## EXERCISE INSTRUCTIONS
Each line of the material should be set down exactly. Pictures are not part of the copy.

## DATASET EXTRACT
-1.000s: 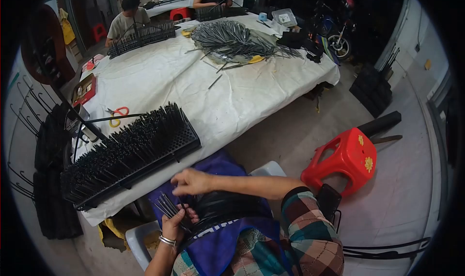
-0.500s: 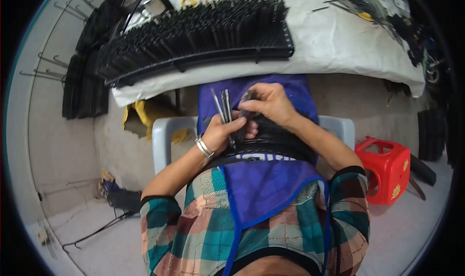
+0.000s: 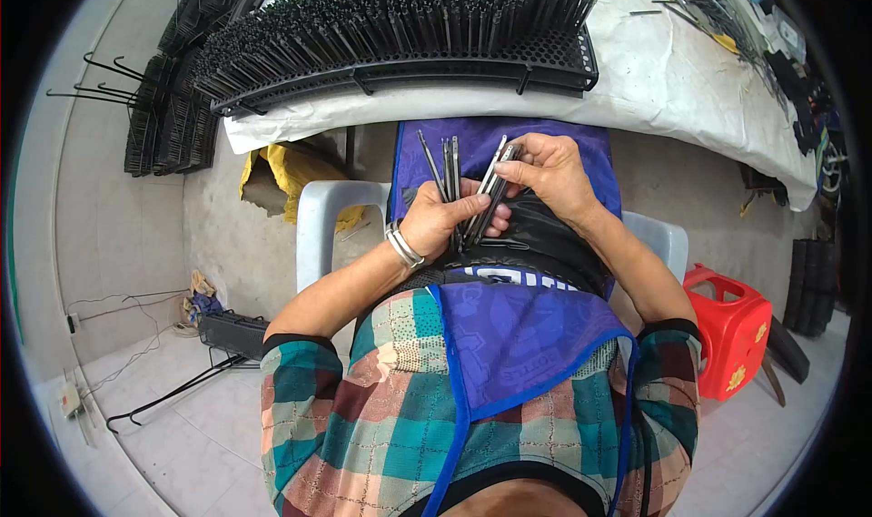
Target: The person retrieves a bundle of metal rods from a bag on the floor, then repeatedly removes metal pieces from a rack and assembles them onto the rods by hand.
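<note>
My left hand (image 3: 443, 219) is closed around several slim, dark metal rods (image 3: 449, 167), which fan upward between thumb and fingers. A silvery bracelet circles that wrist. With thumb and fingertips my right hand (image 3: 559, 177) pinches the upper part of a second bundle of the same rods (image 3: 491, 190), whose lower part rests by the left fingers. Both hands are over my lap, above a purple apron (image 3: 518, 354) and dark cloth. The exact kind of the rods cannot be made out.
Ahead, a long black perforated rack (image 3: 436, 70) full of upright dark rods stands on a white-covered table (image 3: 654, 72). A red plastic stool (image 3: 734, 331) is at the right, a yellow sack (image 3: 283, 181) under the table. More black racks (image 3: 168, 122) hang at the left wall.
The second bundle has spread out between my hands and its tips now show above the right fingers. The whole view has shifted slightly, with the rack higher in the picture.
</note>
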`<act>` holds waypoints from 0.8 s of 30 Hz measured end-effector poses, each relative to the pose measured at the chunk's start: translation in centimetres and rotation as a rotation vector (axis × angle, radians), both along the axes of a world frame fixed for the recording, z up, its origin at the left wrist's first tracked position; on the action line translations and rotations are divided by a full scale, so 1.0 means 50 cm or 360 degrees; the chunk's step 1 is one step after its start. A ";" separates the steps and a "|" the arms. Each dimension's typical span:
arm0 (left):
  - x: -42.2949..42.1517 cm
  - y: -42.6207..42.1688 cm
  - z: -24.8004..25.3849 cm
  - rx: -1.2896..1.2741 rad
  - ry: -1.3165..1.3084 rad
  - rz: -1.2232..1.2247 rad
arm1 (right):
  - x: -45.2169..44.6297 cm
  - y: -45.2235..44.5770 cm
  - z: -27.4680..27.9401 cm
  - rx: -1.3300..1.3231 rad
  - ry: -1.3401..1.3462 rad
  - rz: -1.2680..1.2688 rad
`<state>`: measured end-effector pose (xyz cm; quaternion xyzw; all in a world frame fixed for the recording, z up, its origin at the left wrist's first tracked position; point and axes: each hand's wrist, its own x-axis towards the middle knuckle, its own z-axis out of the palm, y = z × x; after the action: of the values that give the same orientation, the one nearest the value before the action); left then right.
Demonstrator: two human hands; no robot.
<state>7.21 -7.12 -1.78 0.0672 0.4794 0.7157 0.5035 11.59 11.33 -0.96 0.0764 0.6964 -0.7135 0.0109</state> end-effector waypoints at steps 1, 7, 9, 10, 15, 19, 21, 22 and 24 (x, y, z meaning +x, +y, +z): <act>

## ANSWER BOX
-1.000s: 
-0.500s: 
+0.000s: 
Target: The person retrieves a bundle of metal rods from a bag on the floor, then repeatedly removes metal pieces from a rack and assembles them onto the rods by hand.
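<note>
My left hand (image 3: 443, 219) is closed around several slim, dark metal rods (image 3: 449, 167), which fan upward between thumb and fingers. A silvery bracelet circles that wrist. With thumb and fingertips my right hand (image 3: 559, 177) pinches the upper part of a second bundle of the same rods (image 3: 491, 190), whose lower part rests by the left fingers. Both hands are over my lap, above a purple apron (image 3: 518, 354) and dark cloth. The exact kind of the rods cannot be made out.
Ahead, a long black perforated rack (image 3: 436, 70) full of upright dark rods stands on a white-covered table (image 3: 654, 72). A red plastic stool (image 3: 734, 331) is at the right, a yellow sack (image 3: 283, 181) under the table. More black racks (image 3: 168, 122) hang at the left wall.
The second bundle has spread out between my hands and its tips now show above the right fingers. The whole view has shifted slightly, with the rack higher in the picture.
</note>
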`<act>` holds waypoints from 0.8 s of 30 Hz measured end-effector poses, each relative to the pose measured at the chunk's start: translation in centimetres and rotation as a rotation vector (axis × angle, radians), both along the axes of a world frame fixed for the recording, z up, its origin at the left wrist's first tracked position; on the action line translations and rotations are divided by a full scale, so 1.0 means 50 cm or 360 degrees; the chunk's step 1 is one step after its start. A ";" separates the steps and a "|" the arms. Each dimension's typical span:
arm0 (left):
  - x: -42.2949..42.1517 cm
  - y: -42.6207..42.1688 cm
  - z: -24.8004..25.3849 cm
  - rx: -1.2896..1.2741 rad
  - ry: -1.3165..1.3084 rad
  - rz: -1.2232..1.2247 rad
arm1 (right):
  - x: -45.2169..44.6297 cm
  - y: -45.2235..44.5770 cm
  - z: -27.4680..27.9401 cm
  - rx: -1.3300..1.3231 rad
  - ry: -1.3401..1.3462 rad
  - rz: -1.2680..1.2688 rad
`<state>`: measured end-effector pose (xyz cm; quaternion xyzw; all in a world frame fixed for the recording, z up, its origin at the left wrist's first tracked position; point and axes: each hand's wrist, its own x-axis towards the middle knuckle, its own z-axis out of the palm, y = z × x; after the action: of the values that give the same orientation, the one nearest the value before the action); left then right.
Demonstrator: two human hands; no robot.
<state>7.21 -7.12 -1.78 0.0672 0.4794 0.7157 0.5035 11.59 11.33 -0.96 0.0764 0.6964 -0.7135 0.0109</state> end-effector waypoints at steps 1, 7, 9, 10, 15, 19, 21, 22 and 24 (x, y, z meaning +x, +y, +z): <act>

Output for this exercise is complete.